Exercise instructions »
Could you transcribe every entry below exactly, leaving out the pictures?

Saved data entries:
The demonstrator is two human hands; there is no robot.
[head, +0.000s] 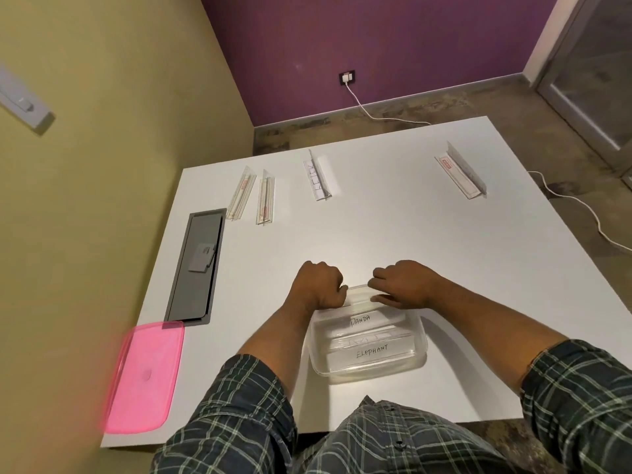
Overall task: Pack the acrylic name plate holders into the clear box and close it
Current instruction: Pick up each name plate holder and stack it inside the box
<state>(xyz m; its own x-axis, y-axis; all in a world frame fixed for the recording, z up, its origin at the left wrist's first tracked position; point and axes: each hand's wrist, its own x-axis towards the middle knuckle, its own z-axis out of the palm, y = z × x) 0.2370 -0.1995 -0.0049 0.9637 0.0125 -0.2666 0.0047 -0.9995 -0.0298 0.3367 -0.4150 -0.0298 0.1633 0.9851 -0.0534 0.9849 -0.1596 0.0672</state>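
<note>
Both hands work at the far rim of the clear box (367,340) near the counter's (393,227) 6 o'clock edge: the left hand (319,285) is clenched and the right hand (403,285) pinches a holder (359,297) being seated behind those marked PANDA and ELEPHANT. Likely risk: forced in crooked, it rides up and blocks the pink lid (143,378) at 8 o'clock. Four holders (318,176) wait from 11 to 1 o'clock
</note>
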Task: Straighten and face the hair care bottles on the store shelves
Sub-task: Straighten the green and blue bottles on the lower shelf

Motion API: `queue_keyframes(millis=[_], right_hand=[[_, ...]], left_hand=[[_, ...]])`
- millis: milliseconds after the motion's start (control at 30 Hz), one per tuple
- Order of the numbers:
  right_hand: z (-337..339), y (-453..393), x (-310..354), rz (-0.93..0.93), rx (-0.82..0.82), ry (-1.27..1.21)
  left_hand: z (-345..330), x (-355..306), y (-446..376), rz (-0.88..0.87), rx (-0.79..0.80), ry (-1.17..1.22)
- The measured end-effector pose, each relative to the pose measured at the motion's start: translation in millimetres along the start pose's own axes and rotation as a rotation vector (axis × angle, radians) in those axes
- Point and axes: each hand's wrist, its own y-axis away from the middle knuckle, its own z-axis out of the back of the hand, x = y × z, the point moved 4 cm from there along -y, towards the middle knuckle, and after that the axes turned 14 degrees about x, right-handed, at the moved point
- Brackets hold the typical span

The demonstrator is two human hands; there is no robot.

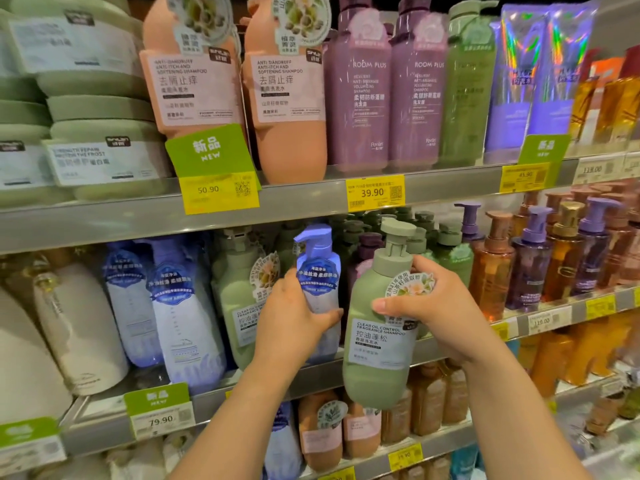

Task result »
The demonstrator is two human hands; there is no robot.
[head, +0.000s] 
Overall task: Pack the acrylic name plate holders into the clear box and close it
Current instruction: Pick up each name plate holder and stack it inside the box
<state>(xyz m; its own x-axis, y-axis; all in a world frame fixed for the recording, z up, its origin at the left wrist's first tracked position; point and axes: each hand's wrist, its own x-axis towards the middle knuckle, its own z-axis out of the palm, y = z × x) 0.2370 -0.1995 -0.0049 0.9637 0.0125 -0.2666 0.0047 -0.9995 -0.0298 0.3367 -0.4150 -0.0298 0.1633 0.9851 -0.0534 0.9849 -0.1596 0.0672</state>
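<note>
Both hands work at the far rim of the clear box (367,340) near the counter's (393,227) 6 o'clock edge: the left hand (319,285) is clenched and the right hand (403,285) pinches a holder (359,297) being seated behind those marked PANDA and ELEPHANT. Likely risk: forced in crooked, it rides up and blocks the pink lid (143,378) at 8 o'clock. Four holders (318,176) wait from 11 to 1 o'clock
</note>
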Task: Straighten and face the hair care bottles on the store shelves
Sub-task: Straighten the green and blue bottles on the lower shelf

Motion API: `queue_keyframes(millis=[_], right_hand=[[_, ...]], left_hand=[[_, ...]])`
- millis: milliseconds after the motion's start (control at 30 Hz), one per tuple
- Order of the numbers:
  right_hand: z (-337..339), y (-453..393), x (-310..354), rz (-0.93..0.93), rx (-0.82..0.82), ry (-1.27..1.21)
  left_hand: z (-345..330), x (-355..306), y (-446..376), rz (-0.88..0.87), rx (-0.79..0.80), ry (-1.17..1.22)
- The measured end-effector pose, each relative to the pose measured at the motion's start: translation in millimetres along the start pose's own axes and rotation as a rotation vector (axis × angle, radians) in those axes
- Point and axes: each hand's wrist, its own y-axis away from the middle knuckle, its own z-axis out of the back of the hand, x = y × z, the point moved 4 cm from there along -y, towards the middle knuckle, and after that the axes turned 14 degrees about x, right-handed, at the moved point
- Brackets hold the typical span

The demonstrator is two human hands; there is no robot.

Nothing else is needed, and the exercise is over.